A study of the real meaning of the Record, in the light of what may be fairly regarded as proved facts, cannot be without its use to the Christian. If it be true that a certain amount of information on the subject of creation is contained in revelation, it must have been so contained for a specific purpose—a purpose to be attained at some stage or other of the history of mankind. It is possible also that the study will bring to light a probable, or at any rate a possible, explanation of some of those apparent (if they are not real) "dead-locks" which occur in pursuing the course of life history on the earth.

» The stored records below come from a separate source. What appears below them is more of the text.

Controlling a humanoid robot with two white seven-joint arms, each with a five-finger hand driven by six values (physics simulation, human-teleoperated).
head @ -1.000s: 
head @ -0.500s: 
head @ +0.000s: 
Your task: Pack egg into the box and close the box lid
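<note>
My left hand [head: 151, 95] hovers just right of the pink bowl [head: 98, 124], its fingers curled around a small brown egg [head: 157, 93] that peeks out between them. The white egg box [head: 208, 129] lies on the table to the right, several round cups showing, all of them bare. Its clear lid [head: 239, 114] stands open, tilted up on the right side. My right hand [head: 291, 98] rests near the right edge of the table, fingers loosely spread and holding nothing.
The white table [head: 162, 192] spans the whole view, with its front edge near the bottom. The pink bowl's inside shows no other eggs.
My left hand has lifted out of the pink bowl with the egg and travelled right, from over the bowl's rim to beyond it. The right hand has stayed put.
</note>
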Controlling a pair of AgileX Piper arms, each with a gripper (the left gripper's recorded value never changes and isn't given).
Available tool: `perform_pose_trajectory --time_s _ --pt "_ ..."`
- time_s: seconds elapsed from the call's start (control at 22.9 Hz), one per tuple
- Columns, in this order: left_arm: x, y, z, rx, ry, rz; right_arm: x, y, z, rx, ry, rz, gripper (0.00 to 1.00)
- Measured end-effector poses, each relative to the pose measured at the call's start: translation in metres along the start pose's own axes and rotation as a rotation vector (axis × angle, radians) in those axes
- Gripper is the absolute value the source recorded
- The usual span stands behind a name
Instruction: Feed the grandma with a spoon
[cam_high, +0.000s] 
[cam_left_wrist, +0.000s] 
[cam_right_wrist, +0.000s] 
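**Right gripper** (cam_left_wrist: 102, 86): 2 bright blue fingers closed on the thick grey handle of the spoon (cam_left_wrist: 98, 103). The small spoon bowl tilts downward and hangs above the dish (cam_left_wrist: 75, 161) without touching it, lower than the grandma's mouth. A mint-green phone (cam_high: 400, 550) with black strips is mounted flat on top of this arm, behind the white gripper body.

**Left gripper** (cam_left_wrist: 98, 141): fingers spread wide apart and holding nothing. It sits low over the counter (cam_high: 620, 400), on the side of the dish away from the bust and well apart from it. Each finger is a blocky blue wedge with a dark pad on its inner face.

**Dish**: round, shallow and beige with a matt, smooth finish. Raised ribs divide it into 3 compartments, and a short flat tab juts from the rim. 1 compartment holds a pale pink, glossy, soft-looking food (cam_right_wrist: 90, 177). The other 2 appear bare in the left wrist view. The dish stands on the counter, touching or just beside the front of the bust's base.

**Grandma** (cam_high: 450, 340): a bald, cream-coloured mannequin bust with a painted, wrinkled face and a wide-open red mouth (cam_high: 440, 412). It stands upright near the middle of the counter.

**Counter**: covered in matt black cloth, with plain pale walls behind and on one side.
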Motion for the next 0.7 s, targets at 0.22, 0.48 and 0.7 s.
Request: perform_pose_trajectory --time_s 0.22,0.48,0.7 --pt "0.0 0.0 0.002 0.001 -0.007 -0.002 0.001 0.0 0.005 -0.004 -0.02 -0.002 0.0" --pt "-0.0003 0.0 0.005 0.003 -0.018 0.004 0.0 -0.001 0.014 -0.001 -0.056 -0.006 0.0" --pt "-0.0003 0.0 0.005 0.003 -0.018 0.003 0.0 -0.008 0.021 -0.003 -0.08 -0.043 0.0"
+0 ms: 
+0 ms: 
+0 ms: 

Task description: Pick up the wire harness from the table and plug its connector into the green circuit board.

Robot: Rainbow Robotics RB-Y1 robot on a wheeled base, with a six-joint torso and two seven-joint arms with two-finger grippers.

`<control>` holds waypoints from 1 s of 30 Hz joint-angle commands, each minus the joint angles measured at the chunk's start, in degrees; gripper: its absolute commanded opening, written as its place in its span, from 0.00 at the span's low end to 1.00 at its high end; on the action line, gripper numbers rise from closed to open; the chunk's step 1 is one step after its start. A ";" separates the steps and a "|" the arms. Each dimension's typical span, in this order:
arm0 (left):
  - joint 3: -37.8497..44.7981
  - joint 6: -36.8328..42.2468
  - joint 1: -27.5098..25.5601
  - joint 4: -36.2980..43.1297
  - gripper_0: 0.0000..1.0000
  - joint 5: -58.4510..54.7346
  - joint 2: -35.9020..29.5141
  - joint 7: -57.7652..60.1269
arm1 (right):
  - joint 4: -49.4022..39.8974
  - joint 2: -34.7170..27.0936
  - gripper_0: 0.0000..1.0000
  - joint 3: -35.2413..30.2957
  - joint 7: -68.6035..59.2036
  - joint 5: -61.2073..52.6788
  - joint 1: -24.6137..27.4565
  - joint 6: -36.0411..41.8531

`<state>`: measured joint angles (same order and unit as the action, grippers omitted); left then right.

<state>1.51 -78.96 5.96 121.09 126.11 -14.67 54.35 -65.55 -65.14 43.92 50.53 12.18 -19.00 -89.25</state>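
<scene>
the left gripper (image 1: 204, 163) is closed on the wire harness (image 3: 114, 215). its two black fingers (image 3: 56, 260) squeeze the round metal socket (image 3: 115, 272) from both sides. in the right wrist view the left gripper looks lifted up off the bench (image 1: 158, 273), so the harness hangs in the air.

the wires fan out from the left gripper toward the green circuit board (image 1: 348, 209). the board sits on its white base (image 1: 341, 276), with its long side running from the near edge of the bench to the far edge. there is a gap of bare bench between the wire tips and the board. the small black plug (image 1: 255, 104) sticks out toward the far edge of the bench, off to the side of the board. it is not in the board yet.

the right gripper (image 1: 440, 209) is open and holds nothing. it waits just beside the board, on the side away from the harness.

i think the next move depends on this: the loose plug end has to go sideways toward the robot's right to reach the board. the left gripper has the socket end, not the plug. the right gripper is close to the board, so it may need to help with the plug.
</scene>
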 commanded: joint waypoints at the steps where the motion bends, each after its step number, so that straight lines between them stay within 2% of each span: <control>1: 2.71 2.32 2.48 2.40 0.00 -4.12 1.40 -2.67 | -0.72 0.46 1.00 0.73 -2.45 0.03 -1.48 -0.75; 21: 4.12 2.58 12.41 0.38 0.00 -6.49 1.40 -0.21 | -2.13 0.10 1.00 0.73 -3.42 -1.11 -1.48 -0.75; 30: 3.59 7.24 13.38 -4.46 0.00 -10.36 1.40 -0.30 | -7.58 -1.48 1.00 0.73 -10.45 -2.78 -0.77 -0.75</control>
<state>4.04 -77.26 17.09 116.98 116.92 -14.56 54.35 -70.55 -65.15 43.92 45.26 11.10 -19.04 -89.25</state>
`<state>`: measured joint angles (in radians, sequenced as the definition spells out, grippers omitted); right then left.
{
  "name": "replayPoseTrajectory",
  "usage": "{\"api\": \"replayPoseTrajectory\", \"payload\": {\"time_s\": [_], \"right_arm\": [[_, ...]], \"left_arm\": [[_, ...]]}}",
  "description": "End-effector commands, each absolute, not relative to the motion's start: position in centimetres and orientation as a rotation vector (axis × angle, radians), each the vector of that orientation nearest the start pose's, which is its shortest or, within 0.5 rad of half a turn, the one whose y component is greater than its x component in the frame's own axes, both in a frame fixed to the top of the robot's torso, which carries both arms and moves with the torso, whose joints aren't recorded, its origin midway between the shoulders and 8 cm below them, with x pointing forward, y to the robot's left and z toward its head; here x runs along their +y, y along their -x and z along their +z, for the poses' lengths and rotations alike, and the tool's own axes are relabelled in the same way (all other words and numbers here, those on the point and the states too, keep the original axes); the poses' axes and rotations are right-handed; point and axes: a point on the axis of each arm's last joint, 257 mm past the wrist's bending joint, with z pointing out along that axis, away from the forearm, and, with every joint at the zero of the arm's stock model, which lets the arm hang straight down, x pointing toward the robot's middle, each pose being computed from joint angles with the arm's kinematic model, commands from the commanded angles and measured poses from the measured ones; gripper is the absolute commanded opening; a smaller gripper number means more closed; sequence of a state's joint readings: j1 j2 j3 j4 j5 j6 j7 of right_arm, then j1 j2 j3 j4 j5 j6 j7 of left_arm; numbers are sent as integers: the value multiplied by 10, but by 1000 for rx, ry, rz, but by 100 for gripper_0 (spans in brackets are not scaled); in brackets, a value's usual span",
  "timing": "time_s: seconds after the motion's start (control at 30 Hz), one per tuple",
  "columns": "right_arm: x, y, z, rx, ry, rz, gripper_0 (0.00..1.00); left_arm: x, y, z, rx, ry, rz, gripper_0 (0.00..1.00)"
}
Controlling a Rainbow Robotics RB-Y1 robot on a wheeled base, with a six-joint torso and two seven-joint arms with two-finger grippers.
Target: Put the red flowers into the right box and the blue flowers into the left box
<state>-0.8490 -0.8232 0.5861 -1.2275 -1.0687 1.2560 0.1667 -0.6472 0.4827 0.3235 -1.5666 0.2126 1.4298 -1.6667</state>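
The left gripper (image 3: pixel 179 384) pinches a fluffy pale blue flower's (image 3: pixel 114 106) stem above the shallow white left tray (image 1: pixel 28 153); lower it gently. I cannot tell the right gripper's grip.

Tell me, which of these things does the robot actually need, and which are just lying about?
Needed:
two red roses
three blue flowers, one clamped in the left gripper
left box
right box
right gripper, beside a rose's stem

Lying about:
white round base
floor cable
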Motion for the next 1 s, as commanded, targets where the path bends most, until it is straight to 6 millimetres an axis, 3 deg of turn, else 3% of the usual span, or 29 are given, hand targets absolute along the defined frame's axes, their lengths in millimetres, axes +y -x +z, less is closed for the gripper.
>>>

Such considerations will naturally have more weight with the Christian believer than with those who reject the faith. But at least the advantage of them remains with the believer, till the contrary is shown. The extreme evolutionist may cling to the belief that at some future time he will be able to account for the entrance of LIFE into the world's history, that he will be able to explain the connection of MIND with MATTER; or he may hope that the sterility of certain hybrid forms will one day be explained away, and so on. But till these things are got over, the believer cannot be reproached as holding an unreasonable belief when his creed maintains that Life is a gift and prerogative of a great Author of Life; that Mind is the result of a spiritual environment which is a true, though physically intangible, part of nature; and that the absence of any proof that variation and development cross certain—perhaps not very clearly ascertained, but indubitably existing—lines, points to the designed fixing of certain types, and the restriction of developmental creation to running in certain lines of causation up to those types, and not otherwise.
It can never be unreasonable to believe anything that is in exact accordance with facts as ascertained at any given moment of time—unless, indeed, the fact is indicated by other considerations as being one likely to disappear from the category of fact altogether.[4]
Enough has thus, I hope, appeared, to make the appearance of this little work, at least excusable; what more may be necessary to establish its claim to be read must depend on what it contains.
I have only to add that I can make no pretension to be a teacher of science. I trust that there is no material error of statement; if there is, I shall be the first to retract and correct it. I am quite confident that no correction that may be needed in detail will seriously affect the general argument.
November, December, 1885; and January, February, 1886.
In the Introduction to his well-known book, "Natural Law in the Spiritual World."
With whose history, as leading up to the advent of the Saviour in the line of David, the Bible is mainly concerned.
At present it is an ascertained fact that certain chemical substances are elements incapable of further resolution. But there are not wanting indications which would make it a matter of no surprise at all, if we were to learn to-morrow that the so-called element had been resolved. Such a fact is an example of what is stated in the text; and a belief based on the absolute and unchangeable stability of such a fact would not be unassailable. But none of the above stated instances of "dead-lock" in evolution are within "measurable distance" of being resolved.